Quick-witted comedienne Joan Rivers wrote this comedy with Jay Redack (the producer of Hollywood Squares), and if there's one thing you could say about her on the strength of this effort, it's that she's not short of ideas. Obviously trying to go the same route as Mel Brooks, with as many gags packed into every minute as possible, regardless of their poor taste, at least if you don't find many of the jokes funny then there will be a few hits in there to make it worthwhile simply due to the barrage of comic quips and setpieces. Looking as flat as a seventies sitcom, the film utilises much in the way of television talent to deliver the humour, which adds to the novelty.
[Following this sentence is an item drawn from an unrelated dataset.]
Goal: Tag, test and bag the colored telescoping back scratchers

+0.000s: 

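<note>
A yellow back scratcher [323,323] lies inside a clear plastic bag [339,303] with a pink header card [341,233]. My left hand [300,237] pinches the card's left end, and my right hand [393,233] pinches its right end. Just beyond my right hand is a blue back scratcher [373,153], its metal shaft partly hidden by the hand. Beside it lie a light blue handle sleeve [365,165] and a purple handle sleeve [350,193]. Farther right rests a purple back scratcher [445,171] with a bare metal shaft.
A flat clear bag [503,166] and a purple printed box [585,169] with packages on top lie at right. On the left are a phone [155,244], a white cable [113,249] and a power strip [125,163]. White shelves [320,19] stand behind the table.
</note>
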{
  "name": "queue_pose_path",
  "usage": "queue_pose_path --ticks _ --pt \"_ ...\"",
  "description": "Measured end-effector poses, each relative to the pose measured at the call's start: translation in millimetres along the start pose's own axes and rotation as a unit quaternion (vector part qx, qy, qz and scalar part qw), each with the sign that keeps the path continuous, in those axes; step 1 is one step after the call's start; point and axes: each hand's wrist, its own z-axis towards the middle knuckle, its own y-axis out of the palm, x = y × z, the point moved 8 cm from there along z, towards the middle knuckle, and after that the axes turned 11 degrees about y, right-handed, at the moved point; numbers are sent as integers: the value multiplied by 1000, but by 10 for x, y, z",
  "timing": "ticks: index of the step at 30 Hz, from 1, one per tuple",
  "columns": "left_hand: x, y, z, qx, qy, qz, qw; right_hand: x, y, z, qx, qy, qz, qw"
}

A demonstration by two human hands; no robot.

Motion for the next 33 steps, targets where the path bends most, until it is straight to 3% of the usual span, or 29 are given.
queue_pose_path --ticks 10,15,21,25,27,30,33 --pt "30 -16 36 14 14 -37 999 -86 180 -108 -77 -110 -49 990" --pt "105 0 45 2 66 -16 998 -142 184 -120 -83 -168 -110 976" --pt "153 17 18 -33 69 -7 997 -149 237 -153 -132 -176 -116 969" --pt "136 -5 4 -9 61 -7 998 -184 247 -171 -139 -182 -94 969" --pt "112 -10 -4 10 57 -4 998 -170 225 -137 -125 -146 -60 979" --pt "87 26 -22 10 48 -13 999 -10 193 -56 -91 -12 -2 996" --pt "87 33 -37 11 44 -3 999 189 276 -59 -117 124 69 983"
After Lionel spends the night, well, half an hour, with a woman desperate enough to sleep with him, he is delighted, and leaves the USO club with a spring in his step. But this is where his problems really start as over the next few weeks he feels nauseous and throws up a lot. One night, while taking a class of immigrants who barely understand English, he tries to get talking to Segoynia (Joan Prather), who does speak English, but accidentally vomits on her. This turns out to be a blessing in disguise, as it gives him an excuse to ask her out for the evening (after she's cleaned up, of course), and he ends up at her family home, where her mother (Imogene Coca) works as a fortune teller.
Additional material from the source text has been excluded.